▶ YOUR INSTRUCTIONS
Leaving the pictures aside, reproduce the data in full and word for word.
INPUT DATA Block Start
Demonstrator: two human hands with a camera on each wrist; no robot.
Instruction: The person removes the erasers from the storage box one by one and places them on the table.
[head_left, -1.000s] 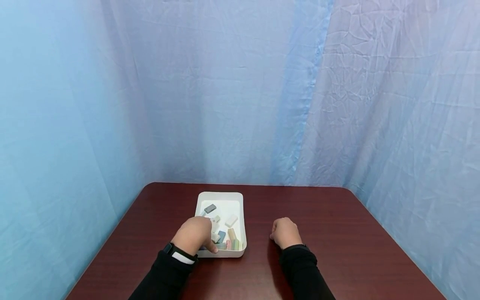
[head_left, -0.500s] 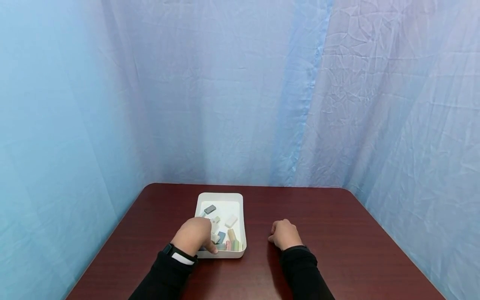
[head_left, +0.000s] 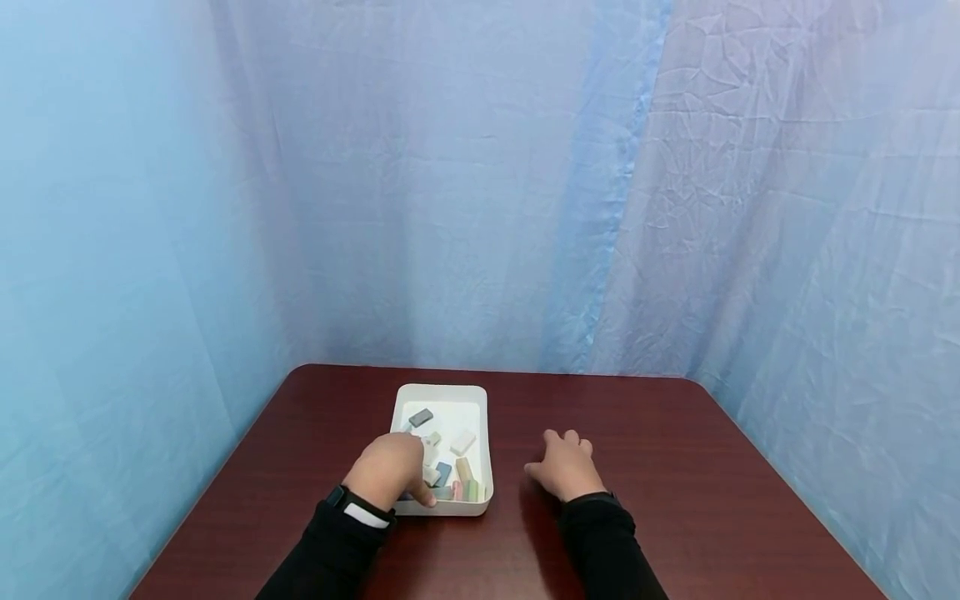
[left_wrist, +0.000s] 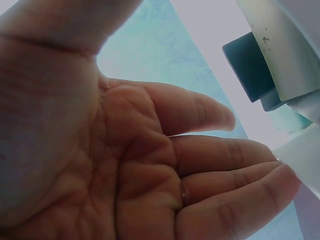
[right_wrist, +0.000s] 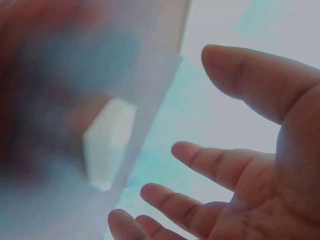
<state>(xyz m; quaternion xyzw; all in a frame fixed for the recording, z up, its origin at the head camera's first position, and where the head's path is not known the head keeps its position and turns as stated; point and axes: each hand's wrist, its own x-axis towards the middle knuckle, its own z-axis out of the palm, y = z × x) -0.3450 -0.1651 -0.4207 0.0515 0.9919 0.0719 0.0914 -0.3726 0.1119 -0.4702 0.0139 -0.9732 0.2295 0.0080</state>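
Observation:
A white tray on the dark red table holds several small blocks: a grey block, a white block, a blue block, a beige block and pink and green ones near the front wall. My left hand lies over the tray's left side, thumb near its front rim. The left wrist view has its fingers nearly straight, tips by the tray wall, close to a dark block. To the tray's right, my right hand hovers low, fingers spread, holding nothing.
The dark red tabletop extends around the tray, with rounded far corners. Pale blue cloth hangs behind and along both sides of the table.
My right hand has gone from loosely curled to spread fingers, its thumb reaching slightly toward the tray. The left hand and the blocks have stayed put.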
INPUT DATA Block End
▶ TASK RESULT
Demonstrator: two human hands with a camera on each wrist; no robot.
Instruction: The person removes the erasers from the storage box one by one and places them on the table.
[head_left, -1.000s] 
[head_left, -0.500s] 
[head_left, +0.000s] 
[left_wrist, +0.000s] 
[right_wrist, +0.000s] 
<state>(xyz m; quaternion xyzw; all in a frame fixed for the recording, z up, its origin at the head camera's first position, and where the head's path is not known the head keeps its position and turns as stated; point and axes: each hand's wrist, its own x-axis towards the middle knuckle, its own z-axis out of the palm, y = z × x) -0.3450 -0.1651 -0.4207 0.0515 0.9919 0.0719 0.0914 -0.3726 0.1119 -0.4702 0.0139 -0.9732 0.2295 0.0080</state>
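Observation:
A white tray on the dark red table holds several small blocks: a grey block, a white block, a blue block, a beige block and pink and green ones near the front wall. My left hand lies over the tray's left side, thumb near its front rim. The left wrist view has its fingers nearly straight, tips by the tray wall, close to a dark block. To the tray's right, my right hand hovers low, fingers spread, holding nothing.
The dark red tabletop extends around the tray, with rounded far corners. Pale blue cloth hangs behind and along both sides of the table.
My right hand has gone from loosely curled to spread fingers, its thumb reaching slightly toward the tray. The left hand and the blocks have stayed put.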

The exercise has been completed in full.